Your task
An exact copy of all the entries below is what this task needs.

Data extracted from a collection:
************

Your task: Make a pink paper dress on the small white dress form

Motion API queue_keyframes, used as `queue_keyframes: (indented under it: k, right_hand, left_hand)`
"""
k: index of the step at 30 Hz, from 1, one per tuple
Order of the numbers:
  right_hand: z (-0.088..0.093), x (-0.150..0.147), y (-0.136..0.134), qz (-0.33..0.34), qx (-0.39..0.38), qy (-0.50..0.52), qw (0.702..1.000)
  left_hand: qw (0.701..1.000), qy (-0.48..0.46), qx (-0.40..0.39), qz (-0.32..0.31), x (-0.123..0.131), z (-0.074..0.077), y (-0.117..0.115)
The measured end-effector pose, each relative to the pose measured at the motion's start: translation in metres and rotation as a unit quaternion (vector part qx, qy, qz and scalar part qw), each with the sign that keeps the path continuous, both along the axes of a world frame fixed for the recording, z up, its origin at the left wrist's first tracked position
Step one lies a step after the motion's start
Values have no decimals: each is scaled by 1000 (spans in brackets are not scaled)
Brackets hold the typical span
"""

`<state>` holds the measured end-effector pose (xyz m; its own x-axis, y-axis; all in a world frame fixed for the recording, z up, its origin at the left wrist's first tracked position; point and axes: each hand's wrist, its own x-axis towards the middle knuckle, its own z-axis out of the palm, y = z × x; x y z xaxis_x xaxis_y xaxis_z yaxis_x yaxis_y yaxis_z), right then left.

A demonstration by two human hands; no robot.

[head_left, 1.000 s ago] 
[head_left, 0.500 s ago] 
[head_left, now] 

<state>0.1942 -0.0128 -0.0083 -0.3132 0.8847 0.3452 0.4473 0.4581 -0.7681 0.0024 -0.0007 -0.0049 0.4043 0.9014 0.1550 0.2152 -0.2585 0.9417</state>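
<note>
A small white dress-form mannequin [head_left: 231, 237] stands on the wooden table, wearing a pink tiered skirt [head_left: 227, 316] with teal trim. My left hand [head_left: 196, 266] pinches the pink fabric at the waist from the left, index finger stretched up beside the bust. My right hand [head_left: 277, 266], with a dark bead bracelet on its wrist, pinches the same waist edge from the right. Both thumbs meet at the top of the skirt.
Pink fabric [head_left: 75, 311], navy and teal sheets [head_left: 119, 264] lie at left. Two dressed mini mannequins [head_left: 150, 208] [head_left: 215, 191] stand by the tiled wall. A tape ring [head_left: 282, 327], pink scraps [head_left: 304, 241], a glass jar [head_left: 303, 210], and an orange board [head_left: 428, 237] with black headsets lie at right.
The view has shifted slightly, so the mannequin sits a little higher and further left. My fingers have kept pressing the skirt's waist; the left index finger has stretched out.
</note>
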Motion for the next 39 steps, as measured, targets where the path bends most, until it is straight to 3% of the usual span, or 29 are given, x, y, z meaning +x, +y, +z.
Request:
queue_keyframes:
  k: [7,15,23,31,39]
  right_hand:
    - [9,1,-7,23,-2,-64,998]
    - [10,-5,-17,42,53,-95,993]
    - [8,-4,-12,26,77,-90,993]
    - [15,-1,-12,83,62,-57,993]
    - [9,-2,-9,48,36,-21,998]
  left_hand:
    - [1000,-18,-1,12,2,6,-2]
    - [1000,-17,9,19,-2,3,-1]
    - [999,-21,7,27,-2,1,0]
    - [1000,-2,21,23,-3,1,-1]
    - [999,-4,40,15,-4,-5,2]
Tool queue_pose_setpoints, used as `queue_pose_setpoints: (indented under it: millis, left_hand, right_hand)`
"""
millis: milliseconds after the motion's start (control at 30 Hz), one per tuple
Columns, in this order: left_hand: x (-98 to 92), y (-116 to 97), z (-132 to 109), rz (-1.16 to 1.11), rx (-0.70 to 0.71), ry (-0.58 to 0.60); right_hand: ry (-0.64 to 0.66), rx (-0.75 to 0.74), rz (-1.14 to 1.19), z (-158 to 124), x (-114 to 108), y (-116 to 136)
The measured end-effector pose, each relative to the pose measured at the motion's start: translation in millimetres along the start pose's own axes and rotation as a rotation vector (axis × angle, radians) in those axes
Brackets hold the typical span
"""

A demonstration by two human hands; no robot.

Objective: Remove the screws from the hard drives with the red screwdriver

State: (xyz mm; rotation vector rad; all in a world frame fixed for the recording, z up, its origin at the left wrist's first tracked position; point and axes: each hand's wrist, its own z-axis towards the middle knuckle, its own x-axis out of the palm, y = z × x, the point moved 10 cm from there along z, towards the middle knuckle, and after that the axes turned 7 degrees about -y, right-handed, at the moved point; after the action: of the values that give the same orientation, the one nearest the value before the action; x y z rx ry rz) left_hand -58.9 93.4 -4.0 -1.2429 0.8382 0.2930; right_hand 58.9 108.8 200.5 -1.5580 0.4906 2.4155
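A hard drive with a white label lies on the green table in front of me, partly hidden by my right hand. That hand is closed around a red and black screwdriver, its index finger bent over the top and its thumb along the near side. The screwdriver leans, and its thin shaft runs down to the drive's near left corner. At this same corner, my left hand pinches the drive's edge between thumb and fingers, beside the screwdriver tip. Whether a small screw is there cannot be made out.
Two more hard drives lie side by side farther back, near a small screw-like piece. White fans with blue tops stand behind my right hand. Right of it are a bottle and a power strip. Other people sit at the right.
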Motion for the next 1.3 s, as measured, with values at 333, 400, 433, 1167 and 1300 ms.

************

Result below
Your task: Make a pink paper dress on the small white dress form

Motion API queue_keyframes, used as `queue_keyframes: (indented under it: k, right_hand, left_hand)`
"""
k: index of the step at 30 Hz, from 1, one per tuple
Order of the numbers:
  right_hand: z (-0.088..0.093), x (-0.150..0.147), y (-0.136..0.134), qz (-0.33..0.34), qx (-0.39..0.38), qy (-0.50..0.52), qw (0.702..1.000)
  left_hand: qw (0.701..1.000), qy (-0.48..0.46), qx (-0.40..0.39), qz (-0.32..0.31), x (-0.123..0.131), z (-0.074..0.077), y (-0.117..0.115)
The measured end-effector pose, each relative to the pose measured at the motion's start: translation in metres and rotation as a unit quaternion (vector part qx, qy, qz and scalar part qw), each with the sign that keeps the path continuous, both along the axes of a world frame fixed for the recording, z up, its origin at the left wrist's first tracked position
Step one lies a step after the motion's start
Values have no decimals: each is scaled by 1000 (spans in brackets are not scaled)
Brackets hold the typical span
"""

`<state>` holds the measured end-effector pose (xyz m; its own x-axis, y-axis; all in a world frame fixed for the recording, z up, its origin at the left wrist's first tracked position; point and axes: each hand's wrist, its own x-axis towards the middle knuckle, its own z-axis out of the palm, y = z × x; x y z xaxis_x xaxis_y xaxis_z yaxis_x yaxis_y yaxis_z), right then left.

A demonstration by two human hands; no robot.

[head_left, 1.000 s ago] 
[head_left, 0.500 s ago] 
[head_left, now] 

<state>0.1942 -0.0128 -0.0083 -0.3132 0.8847 0.3452 0.4473 0.4581 -0.7681 0.0024 -0.0007 -0.0049 0.4043 0.9014 0.1550 0.2152 -0.2585 0.9417</state>
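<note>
A small white dress-form mannequin [head_left: 231, 237] stands on the wooden table, wearing a pink tiered skirt [head_left: 227, 316] with teal trim. My left hand [head_left: 196, 266] pinches the pink fabric at the waist from the left, index finger stretched up beside the bust. My right hand [head_left: 277, 266], with a dark bead bracelet on its wrist, pinches the same waist edge from the right. Both thumbs meet at the top of the skirt.
Pink fabric [head_left: 75, 311], navy and teal sheets [head_left: 119, 264] lie at left. Two dressed mini mannequins [head_left: 150, 208] [head_left: 215, 191] stand by the tiled wall. A tape ring [head_left: 282, 327], pink scraps [head_left: 304, 241], a glass jar [head_left: 303, 210], and an orange board [head_left: 428, 237] with black headsets lie at right.
The view has shifted slightly, so the mannequin sits a little higher and further left. My fingers have kept pressing the skirt's waist; the left index finger has stretched out.
</note>
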Motion for the next 39 steps, as measured, targets where the path bends most, until it is straight to 3% of the usual span, or 29 are given, x, y, z meaning +x, +y, +z.
Request:
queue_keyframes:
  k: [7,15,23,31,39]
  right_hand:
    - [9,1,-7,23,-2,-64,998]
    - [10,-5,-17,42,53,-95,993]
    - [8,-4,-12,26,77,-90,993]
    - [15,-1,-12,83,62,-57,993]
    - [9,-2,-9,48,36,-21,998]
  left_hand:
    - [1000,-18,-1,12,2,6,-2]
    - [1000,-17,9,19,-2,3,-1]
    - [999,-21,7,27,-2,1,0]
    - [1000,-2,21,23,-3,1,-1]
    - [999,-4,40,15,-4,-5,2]
Tool queue_pose_setpoints, used as `queue_pose_setpoints: (indented under it: millis, left_hand, right_hand)`
"""
millis: milliseconds after the motion's start (control at 30 Hz), one per tuple
Columns, in this order: left_hand: x (-98 to 92), y (-116 to 97), z (-132 to 109), rz (-1.16 to 1.11), rx (-0.70 to 0.71), ry (-0.58 to 0.60); right_hand: ry (-0.64 to 0.66), rx (-0.75 to 0.74), rz (-1.14 to 1.19), z (-158 to 124), x (-114 to 108), y (-116 to 136)
The measured end-effector pose, each relative to the pose measured at the motion's start: translation in millimetres along the start pose's own axes and rotation as a rotation vector (axis × angle, radians) in those axes
Brackets hold the typical span
"""

A demonstration by two human hands; no robot.

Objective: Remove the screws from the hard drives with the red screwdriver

State: (xyz mm; rotation vector rad; all in a world frame fixed for the recording, z up, its origin at the left wrist's first tracked position; point and axes: each hand's wrist, its own z-axis towards the middle knuckle, its own x-axis out of the palm, y = z × x, the point moved 10 cm from there along z, towards the middle knuckle, and after that the axes turned 7 degrees about -y, right-handed, at the moved point; after the action: of the values that give the same orientation, the one nearest the value before the action; x y z rx ry rz) left_hand -58.9 93.4 -4.0 -1.2429 0.8382 0.2930; right_hand 58.9 108.8 200.5 -1.5580 0.4906 2.4155
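A hard drive with a white label lies on the green table in front of me, partly hidden by my right hand. That hand is closed around a red and black screwdriver, its index finger bent over the top and its thumb along the near side. The screwdriver leans, and its thin shaft runs down to the drive's near left corner. At this same corner, my left hand pinches the drive's edge between thumb and fingers, beside the screwdriver tip. Whether a small screw is there cannot be made out.
Two more hard drives lie side by side farther back, near a small screw-like piece. White fans with blue tops stand behind my right hand. Right of it are a bottle and a power strip. Other people sit at the right.
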Motion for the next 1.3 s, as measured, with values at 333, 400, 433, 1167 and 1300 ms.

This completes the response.